Problem requirements - After finding the line containing "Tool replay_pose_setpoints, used" below, please output that line and each following one through the line containing "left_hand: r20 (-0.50", exactly as written.

Information supplied -
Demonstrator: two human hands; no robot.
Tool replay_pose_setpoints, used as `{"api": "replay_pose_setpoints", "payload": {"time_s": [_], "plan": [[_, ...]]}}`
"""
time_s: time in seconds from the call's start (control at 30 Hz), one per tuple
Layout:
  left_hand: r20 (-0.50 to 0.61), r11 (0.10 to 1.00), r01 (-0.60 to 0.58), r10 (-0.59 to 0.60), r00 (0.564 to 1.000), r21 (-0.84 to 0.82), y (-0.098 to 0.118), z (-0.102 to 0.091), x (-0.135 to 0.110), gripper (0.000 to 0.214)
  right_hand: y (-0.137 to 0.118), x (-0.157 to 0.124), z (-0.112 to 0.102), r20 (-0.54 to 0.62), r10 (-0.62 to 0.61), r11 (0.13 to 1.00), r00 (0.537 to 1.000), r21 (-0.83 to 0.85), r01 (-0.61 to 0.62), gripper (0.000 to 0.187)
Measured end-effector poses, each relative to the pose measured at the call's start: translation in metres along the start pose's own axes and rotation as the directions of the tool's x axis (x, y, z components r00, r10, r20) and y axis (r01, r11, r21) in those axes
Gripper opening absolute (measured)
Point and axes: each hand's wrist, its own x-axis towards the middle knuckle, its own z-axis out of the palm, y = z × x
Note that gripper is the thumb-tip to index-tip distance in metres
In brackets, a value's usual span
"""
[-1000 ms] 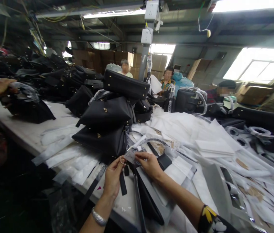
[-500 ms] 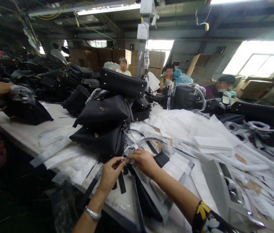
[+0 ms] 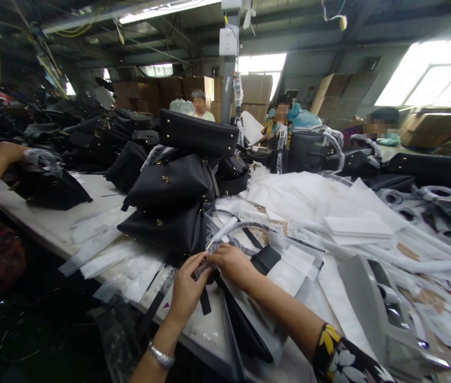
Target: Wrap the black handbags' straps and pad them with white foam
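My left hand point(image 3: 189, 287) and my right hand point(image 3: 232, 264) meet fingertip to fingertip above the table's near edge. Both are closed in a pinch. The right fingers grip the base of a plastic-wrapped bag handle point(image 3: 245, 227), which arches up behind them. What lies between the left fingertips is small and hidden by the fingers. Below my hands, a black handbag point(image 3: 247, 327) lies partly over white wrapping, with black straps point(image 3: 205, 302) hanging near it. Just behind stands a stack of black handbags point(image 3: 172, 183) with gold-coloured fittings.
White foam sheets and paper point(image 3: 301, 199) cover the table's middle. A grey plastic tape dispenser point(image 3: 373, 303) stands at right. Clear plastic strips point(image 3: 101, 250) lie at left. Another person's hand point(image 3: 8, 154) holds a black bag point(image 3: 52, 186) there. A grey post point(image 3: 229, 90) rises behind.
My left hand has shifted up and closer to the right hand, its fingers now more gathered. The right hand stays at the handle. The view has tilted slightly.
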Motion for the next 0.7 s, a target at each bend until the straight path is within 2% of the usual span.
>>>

The completed task -
Tool replay_pose_setpoints, used as `{"api": "replay_pose_setpoints", "payload": {"time_s": [_], "plan": [[_, ...]]}}`
"""
time_s: time in seconds from the call's start (control at 30 Hz), one per tuple
Layout:
  left_hand: r20 (-0.50 to 0.61), r11 (0.10 to 1.00), r01 (-0.60 to 0.58), r10 (-0.59 to 0.60), r00 (0.564 to 1.000), r21 (-0.84 to 0.82), y (-0.098 to 0.118), z (-0.102 to 0.091), x (-0.135 to 0.110), gripper (0.000 to 0.214)

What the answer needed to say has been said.